Marian's homage to a woman who embraced unapologetically her whole, complicated self, despite the externally perceived contradictions in her identity and her loco-motion, or the way in which she moves through our world, evoked admiration and a discussion about code-switching, more specifically, whether specific cultural codes of reference should be footnoted or not. This poem, which resonated with Caren's, prompted a further discussion about race, gender, class, and identity in America. Suggestions for improving this poem-in-progress included to pay more attention to line breaks and breathing pauses and to make the title a recurring refrain throughout the poem.

Ana's poem about passion evoked another love song, a bolero.
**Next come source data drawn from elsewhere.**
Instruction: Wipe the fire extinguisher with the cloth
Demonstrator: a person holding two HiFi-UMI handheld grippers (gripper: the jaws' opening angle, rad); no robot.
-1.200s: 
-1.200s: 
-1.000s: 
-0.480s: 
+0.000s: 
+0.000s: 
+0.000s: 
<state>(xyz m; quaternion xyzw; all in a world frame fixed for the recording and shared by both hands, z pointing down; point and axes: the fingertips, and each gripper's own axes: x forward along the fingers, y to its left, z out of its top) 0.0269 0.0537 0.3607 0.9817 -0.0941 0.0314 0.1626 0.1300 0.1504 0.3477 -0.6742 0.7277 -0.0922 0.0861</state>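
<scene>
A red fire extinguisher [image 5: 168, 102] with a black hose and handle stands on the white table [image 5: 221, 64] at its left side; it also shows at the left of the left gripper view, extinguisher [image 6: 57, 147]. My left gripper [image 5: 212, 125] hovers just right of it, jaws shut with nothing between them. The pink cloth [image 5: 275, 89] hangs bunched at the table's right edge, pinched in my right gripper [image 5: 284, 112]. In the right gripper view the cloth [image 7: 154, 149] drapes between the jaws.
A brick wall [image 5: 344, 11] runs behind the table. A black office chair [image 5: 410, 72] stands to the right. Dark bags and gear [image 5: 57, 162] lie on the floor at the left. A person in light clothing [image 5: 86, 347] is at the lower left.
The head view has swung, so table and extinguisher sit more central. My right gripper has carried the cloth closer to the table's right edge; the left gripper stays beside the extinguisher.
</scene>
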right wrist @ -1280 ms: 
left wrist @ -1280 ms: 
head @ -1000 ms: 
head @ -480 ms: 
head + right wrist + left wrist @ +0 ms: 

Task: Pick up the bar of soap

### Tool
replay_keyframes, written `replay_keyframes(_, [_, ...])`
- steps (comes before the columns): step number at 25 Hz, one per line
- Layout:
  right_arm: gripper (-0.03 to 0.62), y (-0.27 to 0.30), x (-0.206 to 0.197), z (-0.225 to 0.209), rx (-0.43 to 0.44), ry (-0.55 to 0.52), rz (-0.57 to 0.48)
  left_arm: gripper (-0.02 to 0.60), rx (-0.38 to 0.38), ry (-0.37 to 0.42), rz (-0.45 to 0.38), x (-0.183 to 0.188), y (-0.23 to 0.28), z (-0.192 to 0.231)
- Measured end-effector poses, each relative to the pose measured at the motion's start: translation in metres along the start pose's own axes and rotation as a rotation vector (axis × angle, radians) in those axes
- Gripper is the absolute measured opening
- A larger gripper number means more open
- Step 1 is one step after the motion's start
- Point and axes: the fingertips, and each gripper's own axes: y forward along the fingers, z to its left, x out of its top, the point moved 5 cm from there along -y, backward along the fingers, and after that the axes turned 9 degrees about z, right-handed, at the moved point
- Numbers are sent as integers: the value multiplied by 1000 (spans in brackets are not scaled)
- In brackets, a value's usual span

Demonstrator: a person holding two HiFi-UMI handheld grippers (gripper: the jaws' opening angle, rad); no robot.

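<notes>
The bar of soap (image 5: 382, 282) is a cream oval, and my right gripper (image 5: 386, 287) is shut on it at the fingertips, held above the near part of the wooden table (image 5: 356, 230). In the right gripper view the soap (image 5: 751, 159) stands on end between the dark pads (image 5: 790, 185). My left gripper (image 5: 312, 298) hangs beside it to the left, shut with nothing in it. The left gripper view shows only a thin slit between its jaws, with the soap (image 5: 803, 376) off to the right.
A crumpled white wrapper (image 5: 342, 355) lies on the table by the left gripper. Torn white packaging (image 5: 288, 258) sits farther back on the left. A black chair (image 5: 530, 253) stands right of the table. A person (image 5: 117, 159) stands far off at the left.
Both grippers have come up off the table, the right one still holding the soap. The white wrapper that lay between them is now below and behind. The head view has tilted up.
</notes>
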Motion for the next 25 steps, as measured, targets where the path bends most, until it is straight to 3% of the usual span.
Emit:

This time, though, as many in the group who have read Ana's poems before pointed out, there was a sudden shift. In this poem, the poetic speaker, the "I", seemed more in control of the love situation than in other poems. A few even commented that there were erotic undertones.

Ron's prose poem conveyed a sense of nostalgia and of loves almost permanently lost in past memories. The litany of questions underscored, for many poets present, the poetic speaker's doubt, cynicism, bitterness, nostalgia, even hope.

Abigail's short poem evoked for many the quintessential mama in the kitchen. The musical references in the poem evoked, for one poet, a metaphor for mama's movement in the kitchen, and for another, the times that we turn on music in order to make chores more bearable. The poetic ambiguity about "the book" mama was memorizing elicited more than one response, much to Abigail's delight.

Finally, Katie's occasional poem, a tribute to Michael Jackson, rounded out a two-hour morning workshop that passed, for me, much too quickly.